16) On the other hand, geological records show that this rise is small compared to the rise in ocean levels at the end of the ice age about 11,000 to 10,000 years ago and in other geological periods.
17) Global warming is not proven. Urban areas have increased where there is indeed a rise in local temperature relative to adjacent rural areas. In less populated areas and oceans that warming has not been effectively measured. There may be some thermal variation but it is very difficult to register. The thermal behaviors at ground level are very variable depending on the relief and the atmospheric circulation. At the level of a few thousand meters (satellite measurements) it has not been proven.
18) The frequency or intensity of hurricanes has not increased.

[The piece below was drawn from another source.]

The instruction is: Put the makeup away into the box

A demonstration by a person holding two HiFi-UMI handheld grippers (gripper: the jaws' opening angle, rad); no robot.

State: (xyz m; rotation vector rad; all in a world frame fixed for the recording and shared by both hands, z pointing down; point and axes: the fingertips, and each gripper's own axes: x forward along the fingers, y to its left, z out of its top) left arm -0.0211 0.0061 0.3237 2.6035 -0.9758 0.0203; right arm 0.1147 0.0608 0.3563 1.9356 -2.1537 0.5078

19) All of the above does not mean that there is no climate change. Without a doubt there are a local and regional changes and surely there are also global changes but these last ones would be changes that require many decades and even centuries to register and evaluate,
20) On a scale of centuries, or perhaps millennia, then, human action can modify the atmosphere so as to make it detrimental to human life and some kinds of higher organisms.
21) The reduction of CO2 generation and the aerosol emission can be measures that could reduce the magnitude of these changes.
22) Pollution of inland waters and coastal areas has no major effect globally but can cause serious damage to aquatic life and the human societies that depend on it.
23) Other changes in the atmosphere (eg increased acidity expressed in acid rain, concentrations of sulfur dioxide, nitrogen dioxide, carbon monoxide, lead, etc.) have local or regional effect but their incidence at the level Global does not seem significant.
24) Based on the above, and particularly considering the geological record of paleoclimates, it can be presumed that global climate change would indeed be taking place but this change may be very slow (on a scale of many decades or centuries) and what is more significant, very difficult to measure.
25) In short, although there is no place for immediate alarm, it is necessary to define objectives and methods, based on scientific data (and not on catastrophic journalistic information) where political authorities can consider appropriate medium and long-term strategies.
26) In order to develop and implement them, a complex of corporate and political interests must be overcome to whom these strategies may harm.
27) In all of the above, we have not considered the implications that geopolitical and social inequalities would have on the development of possible strategies required, including land use changes (eg deforestation), increased runoff, decreased or increased evaporation and human migrations.